What to work on —
Only an exact reprint of all the data is acceptable.

Dataset content section start

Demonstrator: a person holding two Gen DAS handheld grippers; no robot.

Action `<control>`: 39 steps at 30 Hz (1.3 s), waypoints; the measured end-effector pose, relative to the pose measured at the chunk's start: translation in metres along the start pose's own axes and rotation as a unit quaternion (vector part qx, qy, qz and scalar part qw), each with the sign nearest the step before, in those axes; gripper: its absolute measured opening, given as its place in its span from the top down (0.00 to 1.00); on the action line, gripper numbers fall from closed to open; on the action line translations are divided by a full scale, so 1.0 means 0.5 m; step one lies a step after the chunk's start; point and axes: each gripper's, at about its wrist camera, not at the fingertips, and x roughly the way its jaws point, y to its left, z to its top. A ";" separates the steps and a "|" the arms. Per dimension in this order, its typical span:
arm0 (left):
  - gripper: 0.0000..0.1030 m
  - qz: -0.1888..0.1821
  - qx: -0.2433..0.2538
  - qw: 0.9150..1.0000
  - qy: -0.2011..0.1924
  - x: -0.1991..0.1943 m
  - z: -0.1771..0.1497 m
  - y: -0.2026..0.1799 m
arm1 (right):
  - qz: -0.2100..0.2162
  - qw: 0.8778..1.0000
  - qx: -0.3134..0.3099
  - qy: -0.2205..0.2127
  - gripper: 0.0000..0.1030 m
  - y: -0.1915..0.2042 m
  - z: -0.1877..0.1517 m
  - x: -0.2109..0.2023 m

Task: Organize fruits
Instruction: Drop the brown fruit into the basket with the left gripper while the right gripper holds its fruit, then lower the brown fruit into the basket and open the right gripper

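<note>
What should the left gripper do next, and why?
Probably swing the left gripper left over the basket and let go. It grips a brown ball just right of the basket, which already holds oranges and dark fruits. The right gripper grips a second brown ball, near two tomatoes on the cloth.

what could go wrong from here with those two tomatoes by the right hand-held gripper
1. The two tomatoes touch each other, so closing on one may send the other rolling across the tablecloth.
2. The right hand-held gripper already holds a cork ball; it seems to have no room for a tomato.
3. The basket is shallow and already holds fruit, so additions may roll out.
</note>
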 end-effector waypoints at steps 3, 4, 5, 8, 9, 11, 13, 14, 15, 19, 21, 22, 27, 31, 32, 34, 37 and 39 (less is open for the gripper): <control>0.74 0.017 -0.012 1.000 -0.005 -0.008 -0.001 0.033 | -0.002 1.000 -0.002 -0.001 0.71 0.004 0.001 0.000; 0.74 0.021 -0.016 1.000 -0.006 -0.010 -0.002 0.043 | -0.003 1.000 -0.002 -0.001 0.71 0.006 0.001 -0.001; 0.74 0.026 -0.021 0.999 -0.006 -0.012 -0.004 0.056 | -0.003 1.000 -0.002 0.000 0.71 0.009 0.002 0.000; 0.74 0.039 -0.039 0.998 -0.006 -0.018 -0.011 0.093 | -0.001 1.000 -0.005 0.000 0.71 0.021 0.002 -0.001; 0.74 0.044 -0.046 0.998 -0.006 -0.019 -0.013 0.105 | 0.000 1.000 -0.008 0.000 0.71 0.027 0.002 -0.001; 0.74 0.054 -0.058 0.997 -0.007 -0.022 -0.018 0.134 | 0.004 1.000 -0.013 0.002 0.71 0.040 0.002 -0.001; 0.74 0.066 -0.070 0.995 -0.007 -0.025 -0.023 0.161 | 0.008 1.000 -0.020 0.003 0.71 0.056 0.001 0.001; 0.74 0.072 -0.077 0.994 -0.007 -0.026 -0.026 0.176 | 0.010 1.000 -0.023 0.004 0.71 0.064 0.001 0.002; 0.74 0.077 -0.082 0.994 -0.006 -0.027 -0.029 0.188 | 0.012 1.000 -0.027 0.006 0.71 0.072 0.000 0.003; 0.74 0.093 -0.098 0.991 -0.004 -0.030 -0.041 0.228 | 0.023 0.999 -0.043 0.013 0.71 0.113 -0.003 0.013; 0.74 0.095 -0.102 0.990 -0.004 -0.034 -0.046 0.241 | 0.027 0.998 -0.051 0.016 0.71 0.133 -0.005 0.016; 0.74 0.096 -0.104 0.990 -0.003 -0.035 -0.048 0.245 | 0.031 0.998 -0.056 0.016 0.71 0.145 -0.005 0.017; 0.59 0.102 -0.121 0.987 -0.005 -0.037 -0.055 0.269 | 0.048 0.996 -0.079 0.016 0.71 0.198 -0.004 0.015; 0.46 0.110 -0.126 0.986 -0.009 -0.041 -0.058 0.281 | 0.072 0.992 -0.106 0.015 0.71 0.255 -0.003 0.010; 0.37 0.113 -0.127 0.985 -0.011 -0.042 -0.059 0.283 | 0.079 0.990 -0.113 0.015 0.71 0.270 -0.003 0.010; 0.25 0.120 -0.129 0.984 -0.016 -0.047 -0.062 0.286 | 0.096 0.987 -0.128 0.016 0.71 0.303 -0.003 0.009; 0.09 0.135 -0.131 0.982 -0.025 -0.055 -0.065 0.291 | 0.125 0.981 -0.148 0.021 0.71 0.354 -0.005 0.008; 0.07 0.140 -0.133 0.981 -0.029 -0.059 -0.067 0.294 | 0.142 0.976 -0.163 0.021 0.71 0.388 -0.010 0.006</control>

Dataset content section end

Finished task —
Demonstrator: a person holding two Gen DAS handheld grippers; no robot.

Action `<control>`: 39 steps at 30 Hz (1.3 s), waypoints; the measured end-effector pose, relative to the pose measured at the chunk's start: translation in metres along the start pose's own axes and rotation as a unit quaternion (vector part qx, qy, qz and scalar part qw), each with the sign nearest the step before, in those axes; gripper: its absolute measured opening, given as its place in its span from the top down (0.00 to 1.00); on the action line, gripper numbers fall from closed to open; on the action line translations are divided by a full scale, so 1.0 means 0.5 m; step one lies a step after the chunk's start; point and axes: each gripper's, at about its wrist camera, not at the fingertips, and x roughly the way its jaws point, y to its left, z to its top. A ";" separates the steps and a "|" the arms. Per dimension in this order, its typical span:
arm0 (left):
  - gripper: 0.0000..0.1030 m
  - qz: -0.1888..0.1821
  - qx: -0.2433..0.2538
  - qw: 0.9150..1.0000
  - qy: -0.2011..0.1924
  - x: -0.1991..0.1943 m
  - z: -0.1771..0.1497 m
  - y: -0.2026..0.1799 m
arm1 (right):
  - qz: -0.2100..0.2162
  - qw: 0.8778..1.0000
  - qx: -0.3134..0.3099
  - qy: -0.2205..0.2127
  - gripper: 0.0000..0.1030 m
  - y: -0.1915..0.2042 m
  - z: -0.1877..0.1517 m
  - x: -0.2109..0.2023 m

Task: Organize fruits
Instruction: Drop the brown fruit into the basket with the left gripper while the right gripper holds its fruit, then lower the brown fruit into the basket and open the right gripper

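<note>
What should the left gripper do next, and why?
Probably swing the left gripper left over the basket and let go. It grips a brown ball just right of the basket, which already holds oranges and dark fruits. The right gripper grips a second brown ball, near two tomatoes on the cloth.

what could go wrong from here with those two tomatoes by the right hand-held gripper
1. The two tomatoes touch each other, so closing on one may send the other rolling across the tablecloth.
2. The right hand-held gripper already holds a cork ball; it seems to have no room for a tomato.
3. The basket is shallow and already holds fruit, so additions may roll out.
</note>
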 end-effector waypoints at steps 3, 4, 5, 8, 9, 11, 13, 14, 15, 19, 21, 22, 27, 31, 32, 34, 37 and 39 (less is open for the gripper): <control>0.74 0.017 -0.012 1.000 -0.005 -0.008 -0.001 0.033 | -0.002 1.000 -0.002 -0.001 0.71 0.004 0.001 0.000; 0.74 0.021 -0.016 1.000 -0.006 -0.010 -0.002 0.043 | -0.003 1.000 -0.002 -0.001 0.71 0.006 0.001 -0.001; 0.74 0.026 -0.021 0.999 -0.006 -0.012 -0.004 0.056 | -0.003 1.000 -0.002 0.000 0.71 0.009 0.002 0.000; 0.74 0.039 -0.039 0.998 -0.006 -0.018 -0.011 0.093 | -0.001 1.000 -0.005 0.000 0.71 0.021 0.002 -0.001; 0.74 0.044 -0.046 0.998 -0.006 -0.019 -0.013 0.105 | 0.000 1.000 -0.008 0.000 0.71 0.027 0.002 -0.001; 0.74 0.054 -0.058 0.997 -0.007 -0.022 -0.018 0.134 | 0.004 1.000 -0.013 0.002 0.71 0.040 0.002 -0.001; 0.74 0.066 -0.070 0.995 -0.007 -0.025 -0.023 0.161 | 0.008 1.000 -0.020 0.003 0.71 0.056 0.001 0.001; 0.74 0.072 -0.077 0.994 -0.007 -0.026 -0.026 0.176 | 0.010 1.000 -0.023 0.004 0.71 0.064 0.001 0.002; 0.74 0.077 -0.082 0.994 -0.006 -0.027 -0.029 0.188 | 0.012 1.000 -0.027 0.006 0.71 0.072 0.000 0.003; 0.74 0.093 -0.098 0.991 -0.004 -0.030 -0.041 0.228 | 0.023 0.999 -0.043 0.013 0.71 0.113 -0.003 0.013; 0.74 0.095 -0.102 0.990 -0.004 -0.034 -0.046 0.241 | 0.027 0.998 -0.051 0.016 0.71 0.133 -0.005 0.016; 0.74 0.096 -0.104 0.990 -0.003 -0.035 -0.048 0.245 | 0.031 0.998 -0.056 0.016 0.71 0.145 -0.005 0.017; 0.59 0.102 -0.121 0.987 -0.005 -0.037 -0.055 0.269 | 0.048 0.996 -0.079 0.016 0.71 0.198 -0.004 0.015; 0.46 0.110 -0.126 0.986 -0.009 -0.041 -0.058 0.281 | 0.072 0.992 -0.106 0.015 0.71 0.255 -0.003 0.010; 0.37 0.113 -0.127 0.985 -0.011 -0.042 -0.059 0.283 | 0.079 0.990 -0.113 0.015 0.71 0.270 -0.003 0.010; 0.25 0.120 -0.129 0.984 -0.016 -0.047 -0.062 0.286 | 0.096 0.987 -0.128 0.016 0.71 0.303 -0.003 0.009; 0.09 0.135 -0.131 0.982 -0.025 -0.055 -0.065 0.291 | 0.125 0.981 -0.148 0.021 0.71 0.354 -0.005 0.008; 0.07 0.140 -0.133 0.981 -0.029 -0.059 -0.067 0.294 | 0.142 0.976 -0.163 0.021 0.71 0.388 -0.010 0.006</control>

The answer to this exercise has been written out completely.